§ **What the task requires**
Exactly reproduce the lines of the listing below from the one containing "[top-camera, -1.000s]" through the one containing "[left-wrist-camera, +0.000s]". Skip the images.

****

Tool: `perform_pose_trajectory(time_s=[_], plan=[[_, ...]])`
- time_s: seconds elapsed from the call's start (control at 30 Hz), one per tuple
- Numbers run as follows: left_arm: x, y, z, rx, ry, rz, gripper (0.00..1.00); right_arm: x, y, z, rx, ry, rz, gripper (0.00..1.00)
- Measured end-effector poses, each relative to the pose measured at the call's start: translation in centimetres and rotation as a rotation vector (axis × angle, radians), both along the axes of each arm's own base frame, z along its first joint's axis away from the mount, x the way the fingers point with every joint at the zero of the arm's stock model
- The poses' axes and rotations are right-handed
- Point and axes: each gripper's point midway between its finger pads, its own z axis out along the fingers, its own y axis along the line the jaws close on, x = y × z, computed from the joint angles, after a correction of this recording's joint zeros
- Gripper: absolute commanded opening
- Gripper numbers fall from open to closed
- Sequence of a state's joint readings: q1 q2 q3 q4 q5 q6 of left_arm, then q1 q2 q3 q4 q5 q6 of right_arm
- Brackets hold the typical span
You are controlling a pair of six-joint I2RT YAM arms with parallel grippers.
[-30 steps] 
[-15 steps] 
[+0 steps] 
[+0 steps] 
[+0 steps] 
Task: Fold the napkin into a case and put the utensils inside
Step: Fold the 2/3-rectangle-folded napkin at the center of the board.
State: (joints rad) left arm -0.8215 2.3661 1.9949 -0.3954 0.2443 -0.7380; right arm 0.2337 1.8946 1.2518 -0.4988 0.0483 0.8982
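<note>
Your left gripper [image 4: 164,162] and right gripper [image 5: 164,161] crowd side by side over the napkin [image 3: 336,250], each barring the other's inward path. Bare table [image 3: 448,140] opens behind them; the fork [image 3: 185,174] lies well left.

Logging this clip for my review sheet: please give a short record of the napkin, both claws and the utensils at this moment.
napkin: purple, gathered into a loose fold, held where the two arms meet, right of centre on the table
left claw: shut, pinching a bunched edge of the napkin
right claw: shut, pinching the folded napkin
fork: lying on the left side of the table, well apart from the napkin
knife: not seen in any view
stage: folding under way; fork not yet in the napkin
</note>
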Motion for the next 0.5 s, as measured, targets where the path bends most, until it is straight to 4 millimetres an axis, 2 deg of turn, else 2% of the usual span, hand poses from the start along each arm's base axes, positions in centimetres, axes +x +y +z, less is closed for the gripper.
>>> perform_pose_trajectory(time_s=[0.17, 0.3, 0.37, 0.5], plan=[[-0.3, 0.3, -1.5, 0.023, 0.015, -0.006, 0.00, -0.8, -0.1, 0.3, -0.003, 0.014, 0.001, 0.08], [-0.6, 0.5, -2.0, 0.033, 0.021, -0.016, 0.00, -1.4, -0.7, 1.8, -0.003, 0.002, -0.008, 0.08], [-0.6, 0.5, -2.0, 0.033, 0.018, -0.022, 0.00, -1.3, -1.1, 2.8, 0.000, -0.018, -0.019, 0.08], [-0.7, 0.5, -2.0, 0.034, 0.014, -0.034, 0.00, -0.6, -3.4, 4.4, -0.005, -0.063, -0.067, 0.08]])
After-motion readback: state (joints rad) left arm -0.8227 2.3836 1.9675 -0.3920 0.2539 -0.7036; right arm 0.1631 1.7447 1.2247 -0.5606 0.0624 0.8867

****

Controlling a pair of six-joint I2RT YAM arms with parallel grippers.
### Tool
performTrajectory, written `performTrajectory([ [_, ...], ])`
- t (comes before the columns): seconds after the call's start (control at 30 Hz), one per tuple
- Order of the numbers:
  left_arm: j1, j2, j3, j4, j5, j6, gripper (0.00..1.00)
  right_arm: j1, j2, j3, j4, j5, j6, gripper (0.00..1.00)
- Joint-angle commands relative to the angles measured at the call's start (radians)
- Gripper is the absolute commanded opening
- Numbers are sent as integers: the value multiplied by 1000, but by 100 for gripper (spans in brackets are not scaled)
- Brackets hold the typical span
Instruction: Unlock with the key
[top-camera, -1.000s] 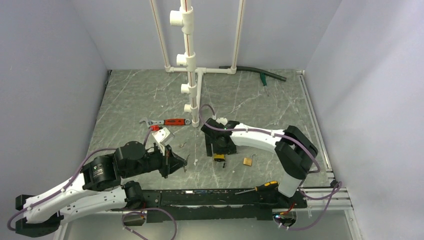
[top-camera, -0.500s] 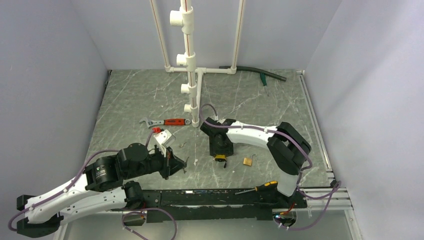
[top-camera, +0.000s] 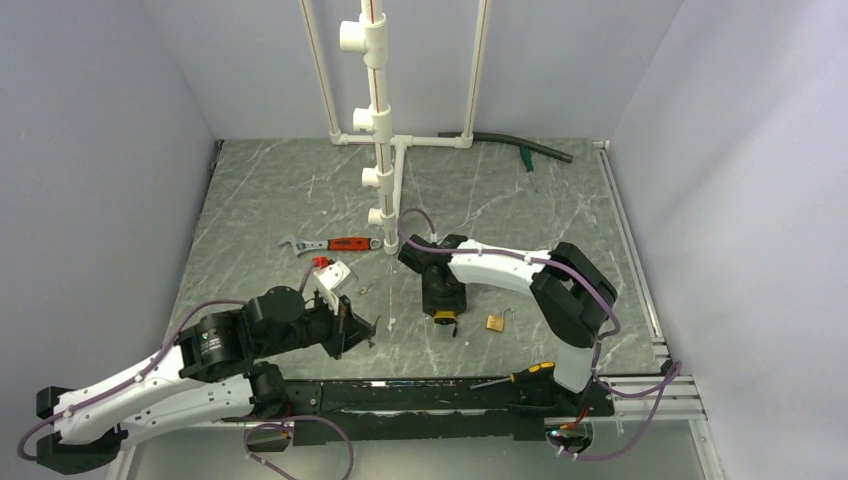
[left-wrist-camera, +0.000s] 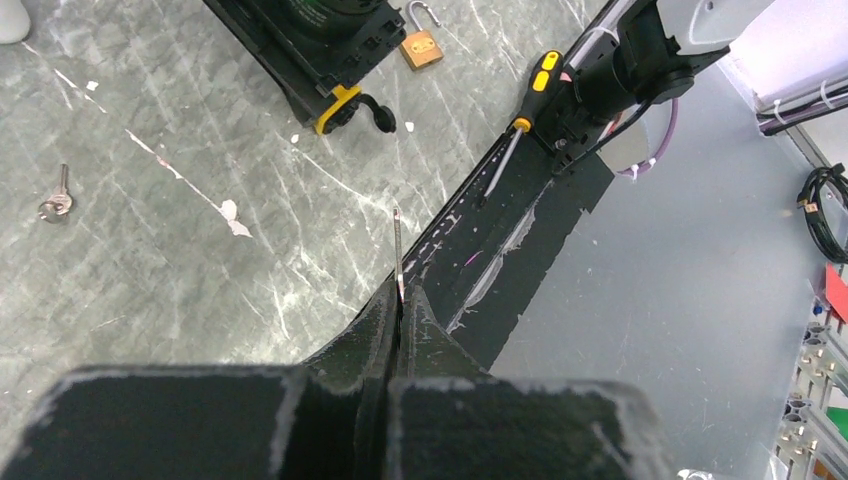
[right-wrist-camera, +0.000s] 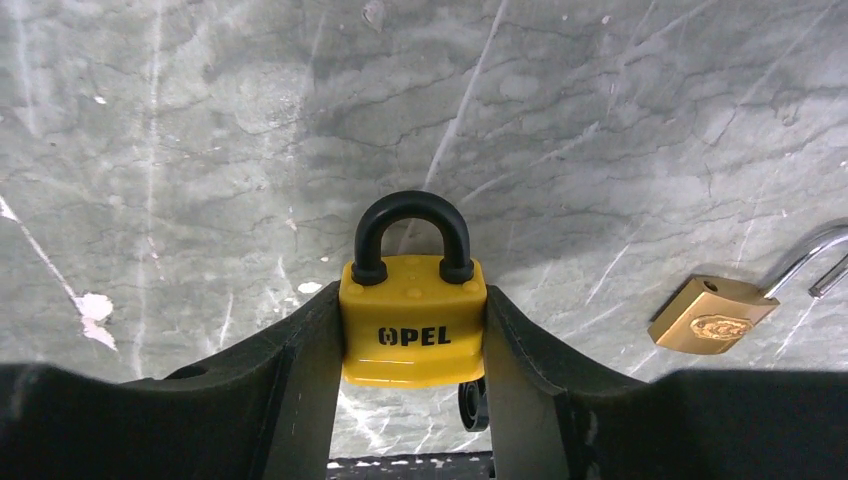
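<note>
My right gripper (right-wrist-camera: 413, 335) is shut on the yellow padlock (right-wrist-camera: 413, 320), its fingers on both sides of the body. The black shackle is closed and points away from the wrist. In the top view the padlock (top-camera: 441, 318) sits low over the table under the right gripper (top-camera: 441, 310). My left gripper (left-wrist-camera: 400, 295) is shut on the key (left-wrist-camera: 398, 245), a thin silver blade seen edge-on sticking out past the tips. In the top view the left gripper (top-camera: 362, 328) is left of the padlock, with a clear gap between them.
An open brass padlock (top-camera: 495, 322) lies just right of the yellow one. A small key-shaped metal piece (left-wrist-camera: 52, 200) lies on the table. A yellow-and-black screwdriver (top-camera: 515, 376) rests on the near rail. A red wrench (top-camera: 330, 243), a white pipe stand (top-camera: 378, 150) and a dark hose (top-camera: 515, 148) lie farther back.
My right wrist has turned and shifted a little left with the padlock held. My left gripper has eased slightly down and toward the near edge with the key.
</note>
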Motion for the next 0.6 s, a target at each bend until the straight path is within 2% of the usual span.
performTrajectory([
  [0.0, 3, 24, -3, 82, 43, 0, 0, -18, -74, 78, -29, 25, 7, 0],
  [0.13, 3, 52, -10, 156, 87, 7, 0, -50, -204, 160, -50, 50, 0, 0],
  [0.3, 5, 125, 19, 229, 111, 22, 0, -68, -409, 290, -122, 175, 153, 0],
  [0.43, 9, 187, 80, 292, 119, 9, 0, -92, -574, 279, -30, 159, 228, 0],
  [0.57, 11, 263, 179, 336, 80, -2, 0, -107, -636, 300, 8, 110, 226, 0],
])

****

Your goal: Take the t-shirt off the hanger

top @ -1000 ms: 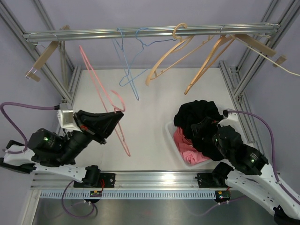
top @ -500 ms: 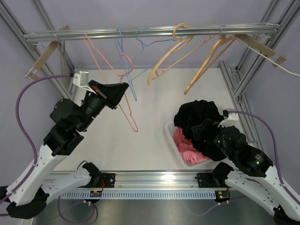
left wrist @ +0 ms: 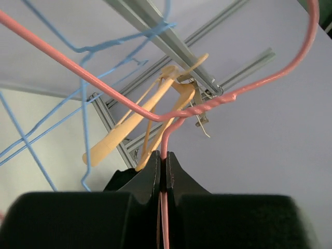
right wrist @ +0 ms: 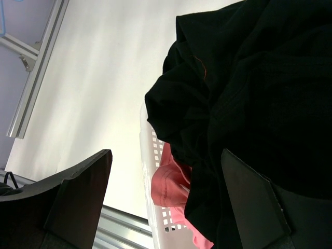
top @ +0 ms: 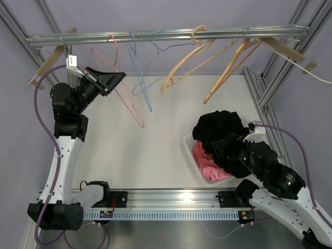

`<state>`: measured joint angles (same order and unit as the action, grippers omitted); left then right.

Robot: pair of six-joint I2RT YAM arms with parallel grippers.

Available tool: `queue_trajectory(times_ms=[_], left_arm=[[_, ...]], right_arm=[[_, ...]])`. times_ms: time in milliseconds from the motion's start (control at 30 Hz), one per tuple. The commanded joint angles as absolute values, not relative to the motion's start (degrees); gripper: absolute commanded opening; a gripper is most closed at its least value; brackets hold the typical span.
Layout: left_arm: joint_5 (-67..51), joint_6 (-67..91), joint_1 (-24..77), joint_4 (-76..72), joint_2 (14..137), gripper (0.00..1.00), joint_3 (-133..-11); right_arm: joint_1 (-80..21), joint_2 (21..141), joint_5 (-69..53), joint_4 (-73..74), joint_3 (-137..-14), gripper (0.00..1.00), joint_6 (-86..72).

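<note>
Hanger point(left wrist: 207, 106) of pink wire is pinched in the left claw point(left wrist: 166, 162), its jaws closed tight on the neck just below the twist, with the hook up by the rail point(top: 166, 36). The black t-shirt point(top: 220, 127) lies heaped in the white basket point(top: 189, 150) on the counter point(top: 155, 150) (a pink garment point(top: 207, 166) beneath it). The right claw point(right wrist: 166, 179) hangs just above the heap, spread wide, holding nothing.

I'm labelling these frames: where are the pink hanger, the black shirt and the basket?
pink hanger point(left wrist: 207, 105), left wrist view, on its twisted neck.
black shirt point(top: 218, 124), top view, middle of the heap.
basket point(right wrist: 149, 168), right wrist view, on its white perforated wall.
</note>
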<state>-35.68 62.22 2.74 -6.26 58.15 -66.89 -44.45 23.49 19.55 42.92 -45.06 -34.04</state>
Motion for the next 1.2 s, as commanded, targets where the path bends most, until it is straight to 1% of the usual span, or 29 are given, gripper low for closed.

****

§ **Task response**
[top-camera, -1.000s] 
[top-camera, -0.500s] 
[top-camera, +0.000s] 
[left-wrist-camera, +0.000s] 

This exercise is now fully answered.